There was magic, living in the chicken coop on Maury Island. There were still a few cabbages in the big garden in December, when five year-old James and I moved in with Davey, Phil, and Phil’s girlfriend.
There was no electricity; we cooked on an old blue camp stove. Dinners after dark, we gathered around the table with light from the kerosene lantern reaching only as far as our faces. It was cozy. A wood fire in the 50-gallon drum kept the room warm in the evenings. The bare wood walls and oriental rug on the floor gave the place a homey feeling when daylight filtered through the windows. We felt like pioneers, pumping water with the old iron hand pump from the well a few feet up the hill. Even trudging through the snow to the outhouse was an adventure. I loved it.

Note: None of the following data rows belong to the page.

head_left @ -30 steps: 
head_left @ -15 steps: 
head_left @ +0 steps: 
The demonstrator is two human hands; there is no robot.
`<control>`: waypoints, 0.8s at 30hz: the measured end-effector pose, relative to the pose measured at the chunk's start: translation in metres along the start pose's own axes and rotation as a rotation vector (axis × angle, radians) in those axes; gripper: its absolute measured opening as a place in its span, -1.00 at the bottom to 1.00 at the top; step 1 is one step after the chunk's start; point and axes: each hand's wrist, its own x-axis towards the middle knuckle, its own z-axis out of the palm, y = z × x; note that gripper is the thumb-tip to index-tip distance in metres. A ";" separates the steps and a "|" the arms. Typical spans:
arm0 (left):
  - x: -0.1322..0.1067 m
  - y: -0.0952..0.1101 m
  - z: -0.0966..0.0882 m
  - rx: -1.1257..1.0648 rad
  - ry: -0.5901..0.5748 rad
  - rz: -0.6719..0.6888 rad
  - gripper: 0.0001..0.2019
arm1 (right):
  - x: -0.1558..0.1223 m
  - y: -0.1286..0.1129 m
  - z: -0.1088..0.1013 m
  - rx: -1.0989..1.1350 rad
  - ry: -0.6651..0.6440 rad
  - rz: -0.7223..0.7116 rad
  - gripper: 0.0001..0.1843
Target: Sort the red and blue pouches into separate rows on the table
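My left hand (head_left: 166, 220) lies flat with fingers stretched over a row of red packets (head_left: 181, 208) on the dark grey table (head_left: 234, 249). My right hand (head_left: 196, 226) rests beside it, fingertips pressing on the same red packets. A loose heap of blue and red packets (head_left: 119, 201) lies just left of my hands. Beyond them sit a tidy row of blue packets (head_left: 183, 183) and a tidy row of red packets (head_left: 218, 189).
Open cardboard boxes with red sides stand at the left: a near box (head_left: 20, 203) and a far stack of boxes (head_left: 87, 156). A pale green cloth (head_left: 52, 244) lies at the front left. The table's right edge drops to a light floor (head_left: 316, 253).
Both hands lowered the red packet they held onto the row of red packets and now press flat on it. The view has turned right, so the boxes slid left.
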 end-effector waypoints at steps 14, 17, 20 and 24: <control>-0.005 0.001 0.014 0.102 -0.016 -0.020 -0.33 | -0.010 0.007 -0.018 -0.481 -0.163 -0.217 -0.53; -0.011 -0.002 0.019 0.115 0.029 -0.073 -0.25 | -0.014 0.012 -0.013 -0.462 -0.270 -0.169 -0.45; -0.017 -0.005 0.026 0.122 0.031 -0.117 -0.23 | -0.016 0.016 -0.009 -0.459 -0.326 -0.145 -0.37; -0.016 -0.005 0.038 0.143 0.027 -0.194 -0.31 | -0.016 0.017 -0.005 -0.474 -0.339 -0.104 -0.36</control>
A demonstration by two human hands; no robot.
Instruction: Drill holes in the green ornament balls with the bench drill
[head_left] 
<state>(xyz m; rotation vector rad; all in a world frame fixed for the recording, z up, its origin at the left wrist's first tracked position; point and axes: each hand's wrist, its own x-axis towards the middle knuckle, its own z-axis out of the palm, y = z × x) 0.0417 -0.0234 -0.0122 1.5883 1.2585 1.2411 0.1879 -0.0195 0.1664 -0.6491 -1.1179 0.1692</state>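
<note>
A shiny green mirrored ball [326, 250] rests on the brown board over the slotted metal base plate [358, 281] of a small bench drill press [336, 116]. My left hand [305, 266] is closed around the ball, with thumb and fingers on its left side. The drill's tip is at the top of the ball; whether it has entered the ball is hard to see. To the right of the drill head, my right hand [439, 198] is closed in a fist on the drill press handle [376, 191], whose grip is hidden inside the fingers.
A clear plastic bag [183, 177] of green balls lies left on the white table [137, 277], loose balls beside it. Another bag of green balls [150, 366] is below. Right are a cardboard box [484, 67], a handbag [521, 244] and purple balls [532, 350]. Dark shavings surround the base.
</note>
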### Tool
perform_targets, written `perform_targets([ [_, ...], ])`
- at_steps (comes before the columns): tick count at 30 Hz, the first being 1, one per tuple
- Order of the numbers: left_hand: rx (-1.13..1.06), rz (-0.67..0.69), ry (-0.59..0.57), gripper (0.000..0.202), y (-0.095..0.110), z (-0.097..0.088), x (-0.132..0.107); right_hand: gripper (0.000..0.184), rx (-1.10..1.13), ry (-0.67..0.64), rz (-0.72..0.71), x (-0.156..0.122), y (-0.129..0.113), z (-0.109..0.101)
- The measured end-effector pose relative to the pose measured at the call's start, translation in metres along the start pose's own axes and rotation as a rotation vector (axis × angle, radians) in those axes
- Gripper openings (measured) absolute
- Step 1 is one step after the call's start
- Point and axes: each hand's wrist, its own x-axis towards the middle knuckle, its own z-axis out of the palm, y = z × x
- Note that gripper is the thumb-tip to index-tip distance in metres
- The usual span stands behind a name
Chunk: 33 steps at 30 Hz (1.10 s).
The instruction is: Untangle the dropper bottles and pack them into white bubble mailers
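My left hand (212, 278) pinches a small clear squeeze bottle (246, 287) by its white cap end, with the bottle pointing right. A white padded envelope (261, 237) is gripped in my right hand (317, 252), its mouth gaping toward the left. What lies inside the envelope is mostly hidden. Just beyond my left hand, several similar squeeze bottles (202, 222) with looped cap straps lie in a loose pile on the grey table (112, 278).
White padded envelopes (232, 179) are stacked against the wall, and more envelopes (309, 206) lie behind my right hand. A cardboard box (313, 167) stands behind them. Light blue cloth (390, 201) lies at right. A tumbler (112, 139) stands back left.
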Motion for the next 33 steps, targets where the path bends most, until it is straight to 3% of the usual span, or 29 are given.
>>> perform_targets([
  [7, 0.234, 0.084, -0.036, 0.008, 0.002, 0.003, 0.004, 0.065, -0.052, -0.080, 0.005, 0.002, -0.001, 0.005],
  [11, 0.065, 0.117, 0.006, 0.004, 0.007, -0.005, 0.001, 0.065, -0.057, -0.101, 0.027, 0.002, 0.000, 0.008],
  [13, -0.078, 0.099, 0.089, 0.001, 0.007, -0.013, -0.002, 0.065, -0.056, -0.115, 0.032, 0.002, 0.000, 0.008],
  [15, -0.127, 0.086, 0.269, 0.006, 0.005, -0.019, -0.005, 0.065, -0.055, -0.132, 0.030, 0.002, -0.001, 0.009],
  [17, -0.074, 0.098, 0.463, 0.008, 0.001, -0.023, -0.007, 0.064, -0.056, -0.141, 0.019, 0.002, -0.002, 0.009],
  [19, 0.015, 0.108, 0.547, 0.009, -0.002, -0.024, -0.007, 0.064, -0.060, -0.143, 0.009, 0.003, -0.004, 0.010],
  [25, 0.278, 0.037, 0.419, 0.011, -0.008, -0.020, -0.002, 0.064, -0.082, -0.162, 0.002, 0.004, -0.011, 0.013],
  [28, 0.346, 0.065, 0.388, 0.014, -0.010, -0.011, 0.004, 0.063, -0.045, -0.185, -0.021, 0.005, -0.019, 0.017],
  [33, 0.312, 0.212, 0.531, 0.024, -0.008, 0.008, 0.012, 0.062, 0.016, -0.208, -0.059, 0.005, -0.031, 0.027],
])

True, it was cold in the mornings. Water left in the sink overnight was frozen in the morning. I slept with my clothes under the covers to keep them warm enough to dress in. We ate our oatmeal quickly before heading out for the day. Davey and Phil cut cord wood and sold it by the truckload uptown or in the city. I took a hot shower at my friend Lindy’s house in town before heading to the nursing home to cook for the old people. We still had a nursing home on the Island then, before it was torn down to build the Care Center, which has now gone out of business and is being remodeled for a new purpose.
James stayed with Lindy while I worked.
The coop was solid and clean; I doubt it ever had chickens in it. And it was spacious. The back room was as big as the living area and used only for storage. Set on a hill in the woods, the front door was level with the ground while the back hung over the slope and was held up with poles, leaving space for chickens and goats under it. Perfect for the farm I always wanted. This is where I am, I thought, so this is were I will have my farm and goats.

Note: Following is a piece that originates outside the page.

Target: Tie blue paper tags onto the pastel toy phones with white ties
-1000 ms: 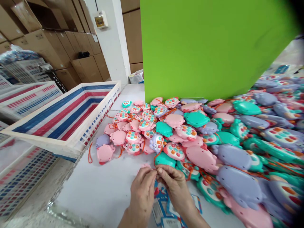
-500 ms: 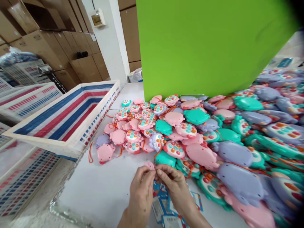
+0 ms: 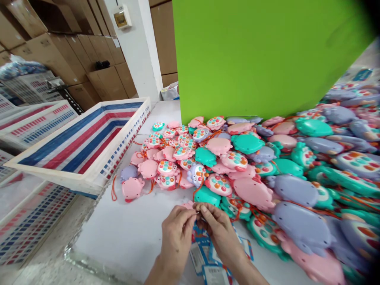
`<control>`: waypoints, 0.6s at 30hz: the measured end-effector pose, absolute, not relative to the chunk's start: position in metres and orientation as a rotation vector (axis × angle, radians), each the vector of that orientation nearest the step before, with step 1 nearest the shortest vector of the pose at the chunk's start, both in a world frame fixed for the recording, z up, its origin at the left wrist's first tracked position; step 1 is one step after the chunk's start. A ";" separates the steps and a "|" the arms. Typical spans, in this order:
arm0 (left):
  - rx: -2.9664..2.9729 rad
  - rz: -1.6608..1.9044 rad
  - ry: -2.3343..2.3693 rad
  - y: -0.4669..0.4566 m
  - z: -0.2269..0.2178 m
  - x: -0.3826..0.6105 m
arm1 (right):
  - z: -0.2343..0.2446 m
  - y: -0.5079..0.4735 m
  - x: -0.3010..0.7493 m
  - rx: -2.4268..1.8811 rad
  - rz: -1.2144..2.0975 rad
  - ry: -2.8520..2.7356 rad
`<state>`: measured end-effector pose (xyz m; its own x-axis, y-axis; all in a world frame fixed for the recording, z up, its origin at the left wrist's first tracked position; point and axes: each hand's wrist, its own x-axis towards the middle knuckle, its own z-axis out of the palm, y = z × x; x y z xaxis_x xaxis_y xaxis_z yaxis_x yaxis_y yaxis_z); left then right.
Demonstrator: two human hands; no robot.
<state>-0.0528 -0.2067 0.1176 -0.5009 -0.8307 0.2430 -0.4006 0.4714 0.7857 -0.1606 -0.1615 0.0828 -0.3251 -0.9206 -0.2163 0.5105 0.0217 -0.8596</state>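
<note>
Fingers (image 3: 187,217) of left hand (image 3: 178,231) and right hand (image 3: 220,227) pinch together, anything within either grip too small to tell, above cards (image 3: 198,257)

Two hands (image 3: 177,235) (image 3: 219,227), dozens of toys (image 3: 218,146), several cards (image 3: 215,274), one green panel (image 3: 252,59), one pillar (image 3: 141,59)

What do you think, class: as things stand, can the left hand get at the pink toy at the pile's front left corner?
Probably yes: between the left hand and that pink toy lies white tabletop, with no other toy blocking, though the hand is busy beside the right hand.
</note>
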 end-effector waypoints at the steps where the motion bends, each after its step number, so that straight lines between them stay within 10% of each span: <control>1: 1.024 -0.912 -2.086 -0.207 0.118 -0.054 | 0.082 -0.162 -0.160 -0.497 -1.587 1.113; 18: 1.074 -0.881 -2.075 -0.209 0.112 -0.054 | 0.083 -0.159 -0.159 -0.815 -1.641 1.326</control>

We spent Christmas there with little or no celebration, just a small cedar tree I believe we cut across the road, or perhaps the guys brought it out of the woods. In early February, Davey decided to insulate the walls, so he began nailing up blankets.
And then we were asked to leave. I never did find out why.
That night, Davey and I went uptown, Davey to the tavern, and me to Lindy’s house a few doors down. Davey got drunk. Lindy read me a letter from our friend Ananda, who was in Hawaii. Lindy and I decided we needed to go to Hawaii.
I wanted to be warm.
I wanted to go back to school and finish my college education, which was interrupted when I got pregnant with James and married his father, a low-ranking Navy man (perhaps I will tell you THAT story someday).
I wanted a closer walk with God. I wanted to raise my son in a Christian Community.
James had been born in Pearl City, on Oahu. I had started my college education at the University of Hawaii. Hawaii called me, and I wanted to go back.
Davey told me I could store my stuff at the chicken coop, but I declined. Another boyfriend gave me contact information for his brother in Honolulu. I gave my notice at the nursing home, sold Ladybug to Davey, and with my last paycheck, bought plane tickets for me and James. I had $200 in my pocket.
We ended up staying almost a year in Hawaii.